== WHAT YOU NEED TO DO ==
Make an exact copy of all the data, pictures excluded.
*** INPUT DATA ***
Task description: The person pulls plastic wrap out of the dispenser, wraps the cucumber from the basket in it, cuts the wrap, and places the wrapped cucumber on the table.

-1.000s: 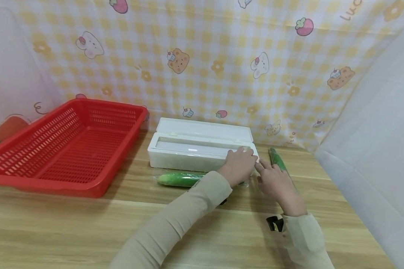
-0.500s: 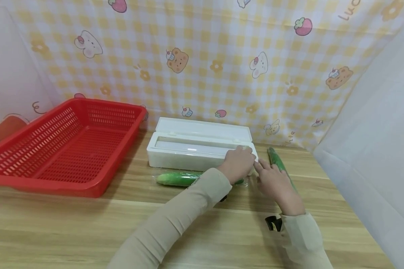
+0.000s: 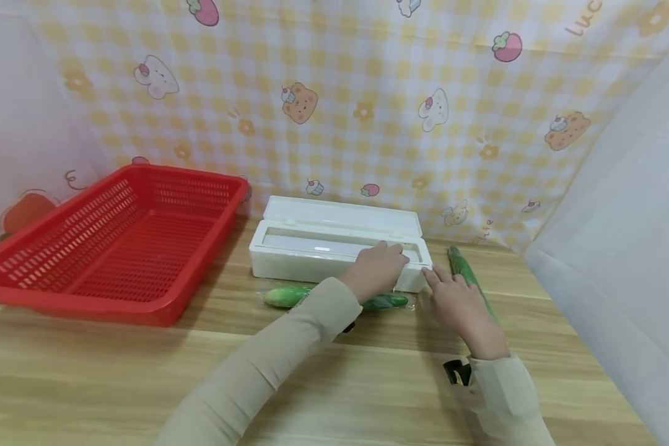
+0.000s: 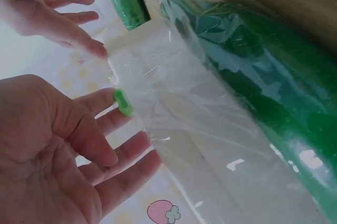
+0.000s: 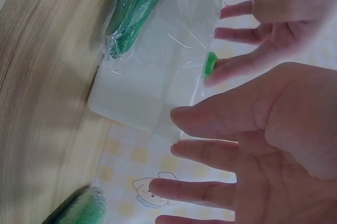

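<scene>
A white cling film box (image 3: 287, 263) stands with its lid (image 3: 340, 214) tipped back and a roll inside. My left hand (image 3: 376, 266) reaches over its front, fingers extended at the top edge beside a small green slider (image 4: 124, 103). The right hand (image 3: 459, 303) has its thumb and index fingertips at the box's right corner, other fingers spread. Clear film (image 4: 158, 82) hangs down the box's front toward a cucumber (image 3: 283, 297) in film lying before it, partly hidden by my left arm. A second film-wrapped cucumber (image 3: 464, 267) lies right of the box.
A red plastic basket (image 3: 161, 313) with slotted sides stands on the left of the wooden table (image 3: 256, 371). Behind the box hangs a yellow checked cloth (image 3: 334, 136). White sheeting (image 3: 613, 248) closes off the right side.
My left hand has moved left along the box's top edge, baring its right end and more of the front cucumber. The right hand stays at the corner.
</scene>
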A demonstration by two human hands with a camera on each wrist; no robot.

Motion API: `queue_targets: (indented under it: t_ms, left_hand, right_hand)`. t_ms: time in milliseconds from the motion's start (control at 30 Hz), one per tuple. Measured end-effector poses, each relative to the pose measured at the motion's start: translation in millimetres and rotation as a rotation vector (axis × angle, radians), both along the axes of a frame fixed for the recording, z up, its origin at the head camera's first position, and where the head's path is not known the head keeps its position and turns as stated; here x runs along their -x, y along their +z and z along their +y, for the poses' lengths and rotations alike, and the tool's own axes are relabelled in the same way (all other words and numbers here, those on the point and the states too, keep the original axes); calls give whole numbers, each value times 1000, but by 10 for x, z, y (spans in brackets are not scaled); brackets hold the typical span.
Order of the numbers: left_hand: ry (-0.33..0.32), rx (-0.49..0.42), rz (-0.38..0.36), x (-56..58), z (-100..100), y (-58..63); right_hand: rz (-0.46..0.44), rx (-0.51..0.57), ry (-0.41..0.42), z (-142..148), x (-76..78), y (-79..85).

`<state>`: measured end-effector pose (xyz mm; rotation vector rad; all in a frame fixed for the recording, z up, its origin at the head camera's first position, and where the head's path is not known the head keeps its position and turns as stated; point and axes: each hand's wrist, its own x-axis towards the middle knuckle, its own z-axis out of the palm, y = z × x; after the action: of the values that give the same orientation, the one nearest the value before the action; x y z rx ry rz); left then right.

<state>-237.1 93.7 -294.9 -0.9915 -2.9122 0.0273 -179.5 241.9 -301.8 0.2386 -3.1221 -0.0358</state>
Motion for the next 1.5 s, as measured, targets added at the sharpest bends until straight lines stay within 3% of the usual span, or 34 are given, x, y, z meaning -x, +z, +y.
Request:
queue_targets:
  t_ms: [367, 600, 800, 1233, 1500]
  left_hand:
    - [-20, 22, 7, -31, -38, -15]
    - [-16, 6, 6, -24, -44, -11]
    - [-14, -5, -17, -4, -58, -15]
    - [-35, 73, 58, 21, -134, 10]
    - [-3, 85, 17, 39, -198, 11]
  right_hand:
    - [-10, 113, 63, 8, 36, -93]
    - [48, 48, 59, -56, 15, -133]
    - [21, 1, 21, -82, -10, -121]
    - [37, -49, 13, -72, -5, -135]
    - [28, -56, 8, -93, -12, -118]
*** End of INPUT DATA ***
== ANSWER BOX ==
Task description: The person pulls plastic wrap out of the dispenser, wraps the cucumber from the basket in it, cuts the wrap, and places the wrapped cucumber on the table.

-1.000s: 
-0.500s: 
+0.000s: 
+0.000s: 
+0.000s: 

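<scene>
A white cling film box (image 3: 287, 263) stands with its lid (image 3: 340, 214) tipped back and a roll inside. My left hand (image 3: 376, 266) reaches over its front, fingers extended at the top edge beside a small green slider (image 4: 124, 103). The right hand (image 3: 459, 303) has its thumb and index fingertips at the box's right corner, other fingers spread. Clear film (image 4: 158, 82) hangs down the box's front toward a cucumber (image 3: 283, 297) in film lying before it, partly hidden by my left arm. A second film-wrapped cucumber (image 3: 464, 267) lies right of the box.
A red plastic basket (image 3: 161, 313) with slotted sides stands on the left of the wooden table (image 3: 256, 371). Behind the box hangs a yellow checked cloth (image 3: 334, 136). White sheeting (image 3: 613, 248) closes off the right side.
My left hand has moved left along the box's top edge, baring its right end and more of the front cucumber. The right hand stays at the corner.
</scene>
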A demonstration by two human hands with a camera on each wrist; no robot.

Motion API: `queue_targets: (indented under it: t_ms, left_hand, right_hand)`. t_ms: time in milliseconds from the motion's start (control at 30 Hz), one per tuple. Measured end-effector poses, each relative to the pose measured at the motion's start: translation in millimetres and rotation as a rotation vector (axis × angle, radians), both along the axes of a frame fixed for the recording, z up, its origin at the head camera's first position, and where the head's path is not known the head keeps its position and turns as stated; here x runs along their -x, y along their +z and z along their +y, for the poses' lengths and rotations alike, and the tool's own axes are relabelled in the same way (all other words and numbers here, those on the point and the states too, keep the original axes); calls give whole numbers, each value times 1000, but by 10 for x, z, y (spans in brackets are not scaled); brackets hold the typical span.
Order of the numbers: left_hand: ry (-0.33..0.32), rx (-0.49..0.42), rz (-0.38..0.36), x (-56..58), z (-100..100), y (-58..63); right_hand: rz (-0.46..0.44), rx (-0.51..0.57), ry (-0.41..0.42), z (-142..148), x (-76..78), y (-79..85).

`<state>`: measured end-effector pose (xyz mm; rotation vector rad; all in a frame fixed for the recording, z up, its origin at the head camera's first position, and where the head's path is not known the head keeps its position and turns as stated; point and axes: each hand's wrist, its own x-axis towards the middle knuckle, its own z-axis out of the palm, y = z × x; after the action: of the values that give the same orientation, the one nearest the value before the action; x y z rx ry rz); left then right.

<state>-237.1 93.7 -294.9 -0.9915 -2.9122 0.0273 -179.5 241.9 -301.8 0.2386 -3.1221 -0.0358</state>
Motion for the next 1.5 s, as measured, targets added at the sharpest bends until straight lines stay within 3% of the usual span, or 34 are given, x, y, z meaning -x, +z, +y.
Request:
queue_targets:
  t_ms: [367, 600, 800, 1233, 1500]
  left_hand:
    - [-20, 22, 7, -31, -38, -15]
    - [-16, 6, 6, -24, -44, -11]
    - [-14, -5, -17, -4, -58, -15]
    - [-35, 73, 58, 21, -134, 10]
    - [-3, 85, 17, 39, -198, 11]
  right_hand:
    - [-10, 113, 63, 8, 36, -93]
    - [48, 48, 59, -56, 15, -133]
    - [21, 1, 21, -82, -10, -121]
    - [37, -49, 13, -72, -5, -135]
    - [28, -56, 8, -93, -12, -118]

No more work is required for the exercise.